There is something to be said for repenting with your whole body, not just your words. Fasting makes it real. It’s not about punishing ourselves, because we are forgiven and covered by grace, but it is about truly being sorry, being grieved, for our sins.

2. To realize our depravity and dependence.
Fasting is hard for me. I forget and I fail….often. It’s tempting to just give up on fasting entirely. But I’m realizing that even when I fail, I’m still learning. I’m learning how weak I am, how depraved. How tempted by the world I am. How incapable in my own willpower I am, how much I desperately need God. I’m learning humility when I have to come before God and confess that I forgot… again.

All this is good for me. It is killing the self-righteousness and pride that are some of my biggest struggles. It’s also attacking my notion of control over my life and I-can-do-it-myself attitude.

While I’m sure each of our learning experiences is different, I hope you’re encouraged not to quit when failing. Chalk it up to part of the overall learning experience, thank God for grace, and jump back in.

photo © 2005 Mark Probst | more info (via: Wylio)

3. To remember Christ’s sacrifice.
This has to be intentional. It’s so easy for me to let fasting become about me. I think about how I feel, why I’m doing it, I compare my fast to others, and I forget the real why: the practice of giving up molds us into become more Christlike by reminding us of all that Jesus gave up for us.

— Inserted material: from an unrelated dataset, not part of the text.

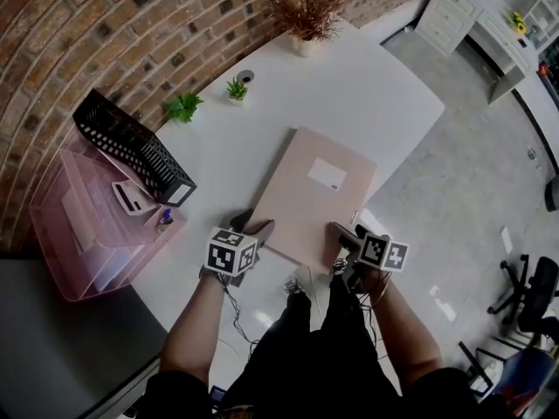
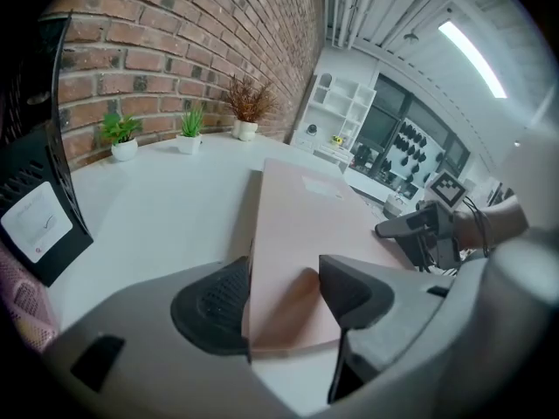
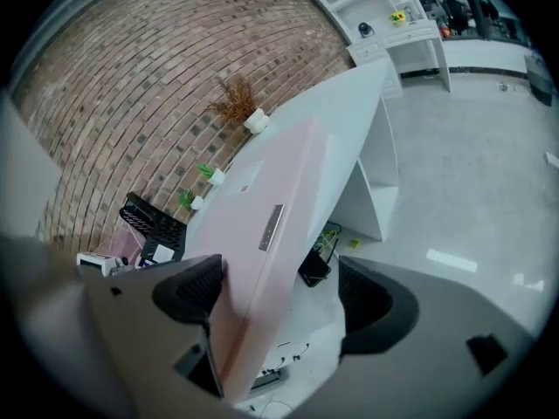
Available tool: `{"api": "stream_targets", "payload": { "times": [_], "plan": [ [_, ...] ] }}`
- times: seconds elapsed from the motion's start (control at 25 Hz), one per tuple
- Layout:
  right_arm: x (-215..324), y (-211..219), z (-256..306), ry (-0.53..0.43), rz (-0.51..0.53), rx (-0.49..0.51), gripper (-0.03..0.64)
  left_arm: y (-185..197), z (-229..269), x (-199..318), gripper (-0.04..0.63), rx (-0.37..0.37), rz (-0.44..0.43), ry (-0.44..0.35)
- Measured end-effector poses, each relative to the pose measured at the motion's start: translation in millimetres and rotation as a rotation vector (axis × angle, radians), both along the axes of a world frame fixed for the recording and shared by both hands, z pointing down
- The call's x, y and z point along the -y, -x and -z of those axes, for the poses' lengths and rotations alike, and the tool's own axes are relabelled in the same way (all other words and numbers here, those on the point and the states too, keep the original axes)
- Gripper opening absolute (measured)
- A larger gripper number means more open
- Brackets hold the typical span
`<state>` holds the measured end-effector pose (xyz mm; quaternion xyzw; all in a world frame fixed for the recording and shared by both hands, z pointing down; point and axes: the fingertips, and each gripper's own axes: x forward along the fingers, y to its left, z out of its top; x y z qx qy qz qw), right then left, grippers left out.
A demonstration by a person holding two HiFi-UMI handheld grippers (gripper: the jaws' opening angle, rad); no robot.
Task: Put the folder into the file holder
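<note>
We're seeing matt pink card folder (image 1: 314,195) lying on smooth white table (image 1: 384,94); black perforated mesh file holder (image 1: 131,147); translucent pink plastic tray (image 1: 79,225); rough brick wall (image 1: 131,24).

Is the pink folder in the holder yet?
No: the pink folder lies flat on the table, apart from the black file holder.

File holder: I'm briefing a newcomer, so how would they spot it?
At the left end of the white table, against the brick wall, two organizers sit together. The file holder is the black mesh one; its neighbour is a translucent pink tray.
</note>
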<state>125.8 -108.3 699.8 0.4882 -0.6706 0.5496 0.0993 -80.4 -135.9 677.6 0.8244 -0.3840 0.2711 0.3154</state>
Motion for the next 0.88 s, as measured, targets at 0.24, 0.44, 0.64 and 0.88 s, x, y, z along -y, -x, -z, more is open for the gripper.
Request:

Ann Voskamp puts it this way: “[Lent is] like going with Jesus into the wilderness for forty days, that we might come face to face with our enemy. Our sacrificing that we might become more like Christ in His sacrifice.”

4. To prepare to celebrate victory.
Lent prepares us for Easter. The sacrifice prepares us for the celebration. We celebrate the end of our sacrifice at the same time we celebrate the reuniting of Jesus with His heavenly glory, and we celebrate new life. 

Resurrection by Mike_tn

Ann Voskamp quotes the “The Spirituality of the Cross”:

Without food, we would starve to death. We have to eat to fuel our physical life; otherwise we grow weak and waste away. The only food that can sustain our bodies comes from the death of other living things… There can be no life, even on the physical level, apart from the sacrifice of other life.

What is true for physical life is true for spiritual life — we can only live if there has been a sacrifice.” 

If you’d like to read Ann’s post that I’ve been quoting, it’s called “Why Do Lent? Why A Failing Lent Actually Succeeds.”

Did you learn anything about Lent? Have you ever celebrated it before? What was your experience?